Appearance
Runbook — Break-Glass Root Login
Use this only when the standard SSO path is unavailable. Every break-glass action is logged and reviewed.
When break-glass is authorized
Only these scenarios:
- AWS Identity Center / Google Workspace SSO is fully down and a SEV-0 incident requires AWS API access NOW.
- MFA device lost AND no recovery codes available AND a time-bound business need exists.

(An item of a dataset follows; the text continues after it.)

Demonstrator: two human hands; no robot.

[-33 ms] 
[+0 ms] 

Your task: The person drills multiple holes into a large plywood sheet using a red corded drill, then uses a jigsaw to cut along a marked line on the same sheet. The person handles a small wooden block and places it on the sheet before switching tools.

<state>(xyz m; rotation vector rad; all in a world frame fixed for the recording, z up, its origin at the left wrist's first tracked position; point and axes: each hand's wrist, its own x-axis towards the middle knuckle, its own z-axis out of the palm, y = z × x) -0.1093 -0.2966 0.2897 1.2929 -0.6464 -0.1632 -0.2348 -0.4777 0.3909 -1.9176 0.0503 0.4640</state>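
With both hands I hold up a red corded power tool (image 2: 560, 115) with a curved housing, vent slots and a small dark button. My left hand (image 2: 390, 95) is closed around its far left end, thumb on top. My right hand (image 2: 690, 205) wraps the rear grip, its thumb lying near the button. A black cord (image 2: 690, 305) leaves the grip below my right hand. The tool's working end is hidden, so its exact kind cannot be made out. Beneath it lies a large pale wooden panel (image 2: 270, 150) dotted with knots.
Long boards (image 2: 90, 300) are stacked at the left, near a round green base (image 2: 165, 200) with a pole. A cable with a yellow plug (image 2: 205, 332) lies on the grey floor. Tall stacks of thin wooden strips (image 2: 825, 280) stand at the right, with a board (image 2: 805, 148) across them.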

- AWS Console outage in the SSO IdP region preventing console login when an action requires console access.
NOT authorized for:
- Convenience ("MFA prompt is slow")
- Routine work ("I forgot my YubiKey")
- Avoiding a permission-set request
Who can break-glass
Today: Taha only. AWS account root credentials live on Taha's password manager. There is no second human break-glass principal until hardware MFA is enrolled for Asad and a parallel root-credential workflow is documented (see risk R-001 + #67).
When a second principal is provisioned, this runbook gets a second row in the "Who can break-glass" table.
What is the break-glass credential
Per AWS account in the org:
| Account | Account ID | Break-glass principal | Where the credential lives |
|---|---|---|---|
| Management | 778477254880 | AWS account root user ([email protected]) | Taha's password manager + offline backup |
| Production | 039624954211 | AWS account root user (member-account email) | Taha's password manager + offline backup |
| Staging | 549136075525 | AWS account root user | Taha's password manager + offline backup |
| Log-archive | 754660694122 | AWS account root user | Taha's password manager + offline backup |
Each root account has hardware MFA (YubiKey) enrolled (pending #67 — until then, virtual MFA app). Root user has no programmatic access keys ever; console + MFA only.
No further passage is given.